**Information provided:**
──────
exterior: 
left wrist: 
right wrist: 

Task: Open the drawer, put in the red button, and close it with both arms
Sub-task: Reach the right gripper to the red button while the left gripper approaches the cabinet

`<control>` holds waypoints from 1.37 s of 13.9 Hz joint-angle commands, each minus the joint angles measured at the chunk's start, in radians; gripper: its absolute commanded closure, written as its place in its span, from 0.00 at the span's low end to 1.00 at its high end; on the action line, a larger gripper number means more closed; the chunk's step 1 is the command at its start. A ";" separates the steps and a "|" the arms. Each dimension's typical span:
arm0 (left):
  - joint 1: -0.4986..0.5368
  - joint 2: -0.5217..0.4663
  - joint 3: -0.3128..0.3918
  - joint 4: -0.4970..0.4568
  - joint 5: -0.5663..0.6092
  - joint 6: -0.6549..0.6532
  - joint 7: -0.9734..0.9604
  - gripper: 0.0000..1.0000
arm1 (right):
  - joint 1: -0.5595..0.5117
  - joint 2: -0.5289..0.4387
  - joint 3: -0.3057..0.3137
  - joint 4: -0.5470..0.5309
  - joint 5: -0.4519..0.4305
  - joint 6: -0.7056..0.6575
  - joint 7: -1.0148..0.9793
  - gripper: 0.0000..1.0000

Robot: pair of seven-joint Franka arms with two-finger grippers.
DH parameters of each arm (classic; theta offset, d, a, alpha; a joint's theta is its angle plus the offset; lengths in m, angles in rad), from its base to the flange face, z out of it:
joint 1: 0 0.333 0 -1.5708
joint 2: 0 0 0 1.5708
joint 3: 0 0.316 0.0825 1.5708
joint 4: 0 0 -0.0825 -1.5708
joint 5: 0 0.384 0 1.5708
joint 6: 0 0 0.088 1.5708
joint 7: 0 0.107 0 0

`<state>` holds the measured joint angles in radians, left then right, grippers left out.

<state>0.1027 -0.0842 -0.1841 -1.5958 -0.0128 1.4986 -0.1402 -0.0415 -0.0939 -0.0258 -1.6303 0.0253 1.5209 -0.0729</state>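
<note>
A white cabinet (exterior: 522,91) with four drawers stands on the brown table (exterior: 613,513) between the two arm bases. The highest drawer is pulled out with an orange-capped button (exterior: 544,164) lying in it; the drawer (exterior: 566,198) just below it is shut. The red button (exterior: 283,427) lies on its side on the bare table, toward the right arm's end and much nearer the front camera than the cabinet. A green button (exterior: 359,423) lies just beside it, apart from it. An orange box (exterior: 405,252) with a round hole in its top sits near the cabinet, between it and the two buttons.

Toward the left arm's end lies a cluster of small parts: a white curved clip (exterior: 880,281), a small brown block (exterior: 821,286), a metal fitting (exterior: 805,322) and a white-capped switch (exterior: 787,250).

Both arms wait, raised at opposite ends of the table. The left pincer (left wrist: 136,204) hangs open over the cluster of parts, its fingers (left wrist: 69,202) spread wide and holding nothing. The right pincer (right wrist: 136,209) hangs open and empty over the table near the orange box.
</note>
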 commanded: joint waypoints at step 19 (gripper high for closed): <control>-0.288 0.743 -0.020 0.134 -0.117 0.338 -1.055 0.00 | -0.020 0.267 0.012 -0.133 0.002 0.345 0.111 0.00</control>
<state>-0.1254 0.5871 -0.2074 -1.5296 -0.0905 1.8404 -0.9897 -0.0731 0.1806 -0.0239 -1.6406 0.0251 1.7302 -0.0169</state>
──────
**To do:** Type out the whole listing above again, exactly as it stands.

**Your solution:**
exterior: 
left wrist: 
right wrist: 

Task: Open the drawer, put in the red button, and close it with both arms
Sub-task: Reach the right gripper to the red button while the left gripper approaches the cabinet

`<control>` holds waypoints from 1.37 s of 13.9 Hz joint-angle commands, each minus the joint angles measured at the chunk's start, in radians; gripper: its absolute commanded closure, written as its place in its span, from 0.00 at the span's low end to 1.00 at its high end; on the action line, a larger gripper number means more closed; the chunk's step 1 is the command at its start. A ";" separates the steps and a "|" the arms. Each dimension's typical span:
arm0 (left):
  - joint 1: -0.4986..0.5368
  - joint 2: -0.5217..0.4663
  - joint 3: -0.3128..0.3918
  - joint 4: -0.4970..0.4568
  - joint 5: -0.5663..0.6092
  - joint 6: -0.6549..0.6532
  - joint 7: -0.9734..0.9604
  - gripper: 0.0000..1.0000
arm1 (right):
  - joint 1: -0.5595..0.5117
  - joint 2: -0.5289..0.4387
  - joint 3: -0.3057..0.3137
  - joint 4: -0.5470..0.5309
  - joint 5: -0.4519..0.4305
  - joint 6: -0.7056..0.6575
  - joint 7: -1.0148..0.9793
  - gripper: 0.0000..1.0000

Robot: pair of seven-joint Franka arms with two-finger grippers.
DH parameters of each arm (classic; theta offset, d, a, alpha; a joint's theta is its angle plus the offset; lengths in m, angles in rad), from its base to the flange face, z out of it:
joint 1: 0 0.333 0 -1.5708
joint 2: 0 0 0 1.5708
joint 3: 0 0.316 0.0825 1.5708
joint 4: 0 0 -0.0825 -1.5708
joint 5: 0 0.384 0 1.5708
joint 6: 0 0 0.088 1.5708
joint 7: 0 0.107 0 0

`<state>` holds the measured joint angles in radians, left then right, grippers left out.

<state>0.1027 -0.0842 -0.1841 -1.5958 -0.0128 1.4986 -0.1402 -0.0415 -0.0939 -0.0258 -1.6303 0.0253 1.5209 -0.0729</state>
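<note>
A white cabinet (exterior: 522,91) with four drawers stands on the brown table (exterior: 613,513) between the two arm bases. The highest drawer is pulled out with an orange-capped button (exterior: 544,164) lying in it; the drawer (exterior: 566,198) just below it is shut. The red button (exterior: 283,427) lies on its side on the bare table, toward the right arm's end and much nearer the front camera than the cabinet. A green button (exterior: 359,423) lies just beside it, apart from it. An orange box (exterior: 405,252) with a round hole in its top sits near the cabinet, between it and the two buttons.

Toward the left arm's end lies a cluster of small parts: a white curved clip (exterior: 880,281), a small brown block (exterior: 821,286), a metal fitting (exterior: 805,322) and a white-capped switch (exterior: 787,250).

Both arms wait, raised at opposite ends of the table. The left pincer (left wrist: 136,204) hangs open over the cluster of parts, its fingers (left wrist: 69,202) spread wide and holding nothing. The right pincer (right wrist: 136,209) hangs open and empty over the table near the orange box.
</note>
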 commanded: joint waypoints at step 19 (gripper high for closed): <control>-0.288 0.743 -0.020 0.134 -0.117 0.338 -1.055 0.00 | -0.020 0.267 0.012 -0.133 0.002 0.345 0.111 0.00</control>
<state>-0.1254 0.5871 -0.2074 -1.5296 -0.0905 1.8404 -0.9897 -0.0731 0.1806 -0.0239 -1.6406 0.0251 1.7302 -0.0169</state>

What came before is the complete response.